La fenêtre coulissante glisse latéralement sur des rails : aucun débattement dans la pièce, un maximum de lumière et un geste simple. Idéale au-dessus d’un évier, dans une cuisine étroite ou pour ouvrir sur une terrasse, elle est la petite sœur de la baie vitrée. Atout Menuiserie la réalise sur mesure, en aluminium principalement.

Le gain de place absolu
Les vantaux coulissent l’un devant l’autre : on peut meubler juste devant, poser des objets sur l’appui, installer une banquette sous la fenêtre. Dans les petites pièces, c’est l’ouverture qui libère le plus d’espace.
Aluminium en tête
Les profilés aluminium, fins et rigides, autorisent de grandes dimensions et un clair de vitrage maximal, avec rupture de pont thermique pour l’isolation. Le PVC existe pour les petites dimensions, à budget serré.
Ce qu’il faut savoir
Une coulissante ferme par recouvrement des vantaux avec joints brosses : son étanchéité et son isolation sont bonnes, mais légèrement inférieures à une battante à compression. Pour une exposition très ventée ou une exigence thermique maximale, nous orientons vers le bon compromis — voire un coulissant à translation, qui plaque le vantail à la fermeture.
Prix et aides
Selon dimensions et matériau, comptez une fourchette proche des battantes en petit format, davantage en grande largeur. En remplacement de simple vitrage avec vitrage performant et pose RGE, les aides 2026 s’appliquent.

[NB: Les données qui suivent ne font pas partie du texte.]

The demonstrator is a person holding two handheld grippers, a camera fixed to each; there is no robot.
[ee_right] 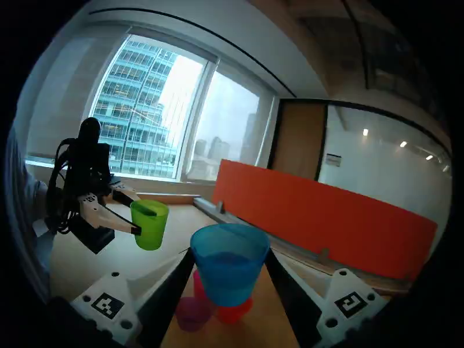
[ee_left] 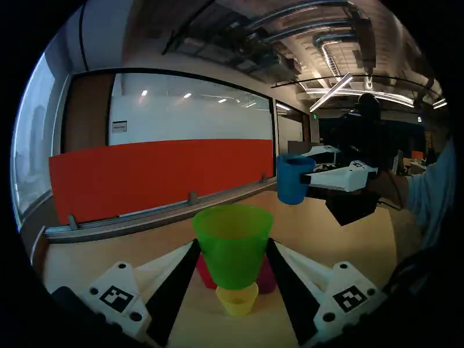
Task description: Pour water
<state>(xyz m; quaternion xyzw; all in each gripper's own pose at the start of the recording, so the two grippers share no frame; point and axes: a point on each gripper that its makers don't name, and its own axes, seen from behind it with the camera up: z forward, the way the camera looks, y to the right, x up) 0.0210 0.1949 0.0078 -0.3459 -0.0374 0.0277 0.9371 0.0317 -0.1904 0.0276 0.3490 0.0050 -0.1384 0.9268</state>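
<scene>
Ahead of the left tool (ee_left: 233, 249), which clamps a green cup (ee_left: 233, 235), the right tool (ee_right: 229, 268) grips the blue cup (ee_right: 229, 258) upright, unpoured.

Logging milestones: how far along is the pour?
Done: both cups are lifted, the green cup in the left gripper, the blue cup in the right gripper. In hand: both held upright and apart above the table. Left: bringing them together and tilting one over the other; no water flowing.
</scene>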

Votre coulissante sur mesure ?
Devis gratuit sous 48 h — artisan certifié RGE, showroom à Gravigny près d’Évreux.
Voir aussi : nos baies et coulissants, notre estimateur de budget et le simulateur d’aides 2026.
Coulissante ou battante : le vrai match pièce par pièce
La coulissante gagne partout où le débattement gêne : cuisine au-dessus de l’évier ou du plan de travail, accès terrasse meublé, petites pièces. Elle offre de grandes largeurs vitrées et un geste simple. La battante garde l’avantage sur l’étanchéité pure (compression des joints) et le nettoyage de la face extérieure en étage. Notre règle d’artisan : coulissant là où l’usage l’impose, battant ou oscillo-battant ailleurs — et les deux se marient très bien dans une même maison.

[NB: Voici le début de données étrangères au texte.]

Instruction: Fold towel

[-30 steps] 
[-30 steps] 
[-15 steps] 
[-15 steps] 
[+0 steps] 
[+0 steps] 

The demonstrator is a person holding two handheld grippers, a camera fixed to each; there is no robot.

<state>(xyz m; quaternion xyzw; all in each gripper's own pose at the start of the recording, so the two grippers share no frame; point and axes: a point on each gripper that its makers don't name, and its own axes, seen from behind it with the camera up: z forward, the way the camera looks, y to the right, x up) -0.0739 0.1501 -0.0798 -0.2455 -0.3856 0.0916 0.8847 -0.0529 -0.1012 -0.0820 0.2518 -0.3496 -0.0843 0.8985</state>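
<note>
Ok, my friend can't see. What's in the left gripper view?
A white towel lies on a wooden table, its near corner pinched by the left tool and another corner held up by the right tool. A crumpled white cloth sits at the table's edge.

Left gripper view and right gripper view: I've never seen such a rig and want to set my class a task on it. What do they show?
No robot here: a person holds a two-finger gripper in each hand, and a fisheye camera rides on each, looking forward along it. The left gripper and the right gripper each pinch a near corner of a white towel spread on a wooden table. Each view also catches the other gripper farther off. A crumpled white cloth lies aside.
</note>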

Les points techniques qui font une bonne coulissante
Trois critères séparent l’entrée de gamme du durable : la qualité des galets de roulement (réglables, sur roulements — c’est eux qui vieillissent), la chicane centrale et les brosses (l’étanchéité au vent se joue là), et la rigidité des profils sur les grandes largeurs. En aluminium, la coulissante moderne à rupture de pont thermique n’a plus grand-chose à voir avec les coulissants froids des années 90 — et le PVC coulissant de qualité existe pour les formats raisonnables.
Entretien : le rail, toujours le rail
90 % des coulissantes « dures » souffrent d’un rail encrassé : un coup d’aspirateur dans le rail chaque saison, un chiffon humide, et éventuellement un lubrifiant sec (jamais de graisse, qui colle les poussières) suffisent à garder un glissement parfait. Si la dureté persiste, les galets se règlent par les vis en bout de vantail — méthode dans notre guide régler une fenêtre. Une coulissante entretenue se manœuvre d’un doigt pendant vingt ans.
Questions fréquentes
Coulissante ou galandage ?
Le galandage fait disparaître le vantail dans le mur (ouverture totale) mais demande une réservation dans la cloison ; la coulissante classique se pose partout, y compris en rénovation simple.
Une coulissante isole-t-elle bien ?
Oui avec de bons profilés et un double vitrage performant ; légèrement moins qu’une battante. Le coulissant à translation comble cet écart.
2 ou 3 vantaux ?
Deux vantaux couvrent la plupart des besoins ; trois vantaux (sur 3 rails) élargissent le passage sur les grandes largeurs.